Exercise requirements: Make an exact copy of the lines below.

═════ Data provided ═════

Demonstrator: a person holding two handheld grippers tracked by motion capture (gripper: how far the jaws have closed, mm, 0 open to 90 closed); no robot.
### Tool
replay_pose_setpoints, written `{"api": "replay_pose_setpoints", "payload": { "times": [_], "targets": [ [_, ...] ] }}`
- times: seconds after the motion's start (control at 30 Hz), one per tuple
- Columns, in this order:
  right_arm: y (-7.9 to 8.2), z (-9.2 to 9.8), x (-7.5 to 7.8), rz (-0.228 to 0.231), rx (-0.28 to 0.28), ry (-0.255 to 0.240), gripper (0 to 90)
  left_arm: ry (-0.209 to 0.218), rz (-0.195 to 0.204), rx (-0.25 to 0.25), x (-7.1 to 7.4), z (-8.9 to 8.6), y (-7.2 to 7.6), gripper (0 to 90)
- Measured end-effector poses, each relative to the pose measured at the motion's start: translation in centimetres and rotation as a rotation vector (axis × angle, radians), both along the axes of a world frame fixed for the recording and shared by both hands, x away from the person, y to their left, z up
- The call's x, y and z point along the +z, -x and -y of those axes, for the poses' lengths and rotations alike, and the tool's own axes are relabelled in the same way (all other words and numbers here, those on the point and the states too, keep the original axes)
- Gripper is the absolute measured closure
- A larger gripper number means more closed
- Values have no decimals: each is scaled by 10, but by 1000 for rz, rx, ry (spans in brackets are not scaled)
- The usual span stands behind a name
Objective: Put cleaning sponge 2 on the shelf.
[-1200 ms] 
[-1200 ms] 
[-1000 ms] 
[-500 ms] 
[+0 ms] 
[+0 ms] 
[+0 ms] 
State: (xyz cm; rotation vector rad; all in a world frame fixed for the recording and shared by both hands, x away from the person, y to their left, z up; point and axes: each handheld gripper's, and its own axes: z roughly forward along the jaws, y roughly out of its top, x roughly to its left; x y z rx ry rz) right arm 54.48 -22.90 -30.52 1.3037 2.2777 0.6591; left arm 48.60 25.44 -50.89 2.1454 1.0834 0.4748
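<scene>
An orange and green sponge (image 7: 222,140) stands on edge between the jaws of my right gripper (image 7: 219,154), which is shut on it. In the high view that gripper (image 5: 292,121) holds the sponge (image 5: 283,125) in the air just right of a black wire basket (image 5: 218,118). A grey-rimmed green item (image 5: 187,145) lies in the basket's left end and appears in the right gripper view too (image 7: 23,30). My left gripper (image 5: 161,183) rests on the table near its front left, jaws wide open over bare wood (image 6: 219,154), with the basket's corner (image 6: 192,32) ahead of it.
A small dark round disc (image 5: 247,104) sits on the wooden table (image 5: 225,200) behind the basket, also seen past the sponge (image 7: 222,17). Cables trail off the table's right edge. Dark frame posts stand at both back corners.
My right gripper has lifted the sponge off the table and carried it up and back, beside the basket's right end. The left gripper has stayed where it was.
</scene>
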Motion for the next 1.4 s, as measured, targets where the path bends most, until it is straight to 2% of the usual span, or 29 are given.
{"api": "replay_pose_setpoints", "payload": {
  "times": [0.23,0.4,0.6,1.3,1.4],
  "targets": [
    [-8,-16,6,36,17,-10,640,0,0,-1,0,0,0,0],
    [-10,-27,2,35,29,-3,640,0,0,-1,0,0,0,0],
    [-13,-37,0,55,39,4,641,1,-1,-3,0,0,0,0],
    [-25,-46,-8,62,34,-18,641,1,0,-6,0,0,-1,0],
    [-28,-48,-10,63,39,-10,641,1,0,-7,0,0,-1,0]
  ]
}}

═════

Final answer:
Demonstrator: a person holding two handheld grippers tracked by motion capture (gripper: how far the jaws have closed, mm, 0 open to 90 closed); no robot.
### Tool
replay_pose_setpoints, written `{"api": "replay_pose_setpoints", "payload": { "times": [_], "targets": [ [_, ...] ] }}`
- times: seconds after the motion's start (control at 30 Hz), one per tuple
- Columns, in this order:
  right_arm: y (-7.9 to 8.2), z (-9.2 to 9.8), x (-7.5 to 7.8), rz (-0.228 to 0.231), rx (-0.28 to 0.28), ry (-0.255 to 0.240), gripper (0 to 90)
  left_arm: ry (-0.209 to 0.218), rz (-0.195 to 0.204), rx (-0.25 to 0.25), x (-7.1 to 7.4), z (-8.9 to 8.6), y (-7.2 to 7.6), gripper (0 to 90)
- Measured end-effector poses, each relative to the pose measured at the motion's start: translation in centimetres and rotation as a rotation vector (axis × angle, radians), both along the axes of a world frame fixed for the recording and shared by both hands, x away from the person, y to their left, z up
- The call's x, y and z point along the +z, -x and -y of those axes, for the poses' lengths and rotations alike, and the tool's own axes are relabelled in the same way (all other words and numbers here, those on the point and the states too, keep the original axes)
- Gripper is the absolute measured closure
- A larger gripper number means more closed
- Values have no decimals: each is scaled by 10, but by 1000 for rz, rx, ry (spans in brackets are not scaled)
- The usual span stands behind a name
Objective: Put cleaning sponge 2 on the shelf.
[-1200 ms] 
[-1200 ms] 
[-1000 ms] 
[-500 ms] 
[+0 ms] 
[+0 ms] 
[+0 ms] 
State: (xyz cm; rotation vector rad; all in a world frame fixed for the recording and shared by both hands, x away from the person, y to their left, z up; point and axes: each handheld gripper's, and its own axes: z roughly forward along the jaws, y roughly out of its top, x roughly to its left; x y z rx ry rz) right arm 54.48 -22.90 -30.52 1.3037 2.2777 0.6591; left arm 48.60 25.44 -50.89 2.1454 1.0834 0.4748
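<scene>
An orange and green sponge (image 7: 222,140) stands on edge between the jaws of my right gripper (image 7: 219,154), which is shut on it. In the high view that gripper (image 5: 292,121) holds the sponge (image 5: 283,125) in the air just right of a black wire basket (image 5: 218,118). A grey-rimmed green item (image 5: 187,145) lies in the basket's left end and appears in the right gripper view too (image 7: 23,30). My left gripper (image 5: 161,183) rests on the table near its front left, jaws wide open over bare wood (image 6: 219,154), with the basket's corner (image 6: 192,32) ahead of it.
A small dark round disc (image 5: 247,104) sits on the wooden table (image 5: 225,200) behind the basket, also seen past the sponge (image 7: 222,17). Cables trail off the table's right edge. Dark frame posts stand at both back corners.
My right gripper has lifted the sponge off the table and carried it up and back, beside the basket's right end. The left gripper has stayed where it was.
</scene>
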Motion for the next 1.4 s, as measured, targets where the path bends most, until it is straight to 2% of the usual span, or 29 are given.
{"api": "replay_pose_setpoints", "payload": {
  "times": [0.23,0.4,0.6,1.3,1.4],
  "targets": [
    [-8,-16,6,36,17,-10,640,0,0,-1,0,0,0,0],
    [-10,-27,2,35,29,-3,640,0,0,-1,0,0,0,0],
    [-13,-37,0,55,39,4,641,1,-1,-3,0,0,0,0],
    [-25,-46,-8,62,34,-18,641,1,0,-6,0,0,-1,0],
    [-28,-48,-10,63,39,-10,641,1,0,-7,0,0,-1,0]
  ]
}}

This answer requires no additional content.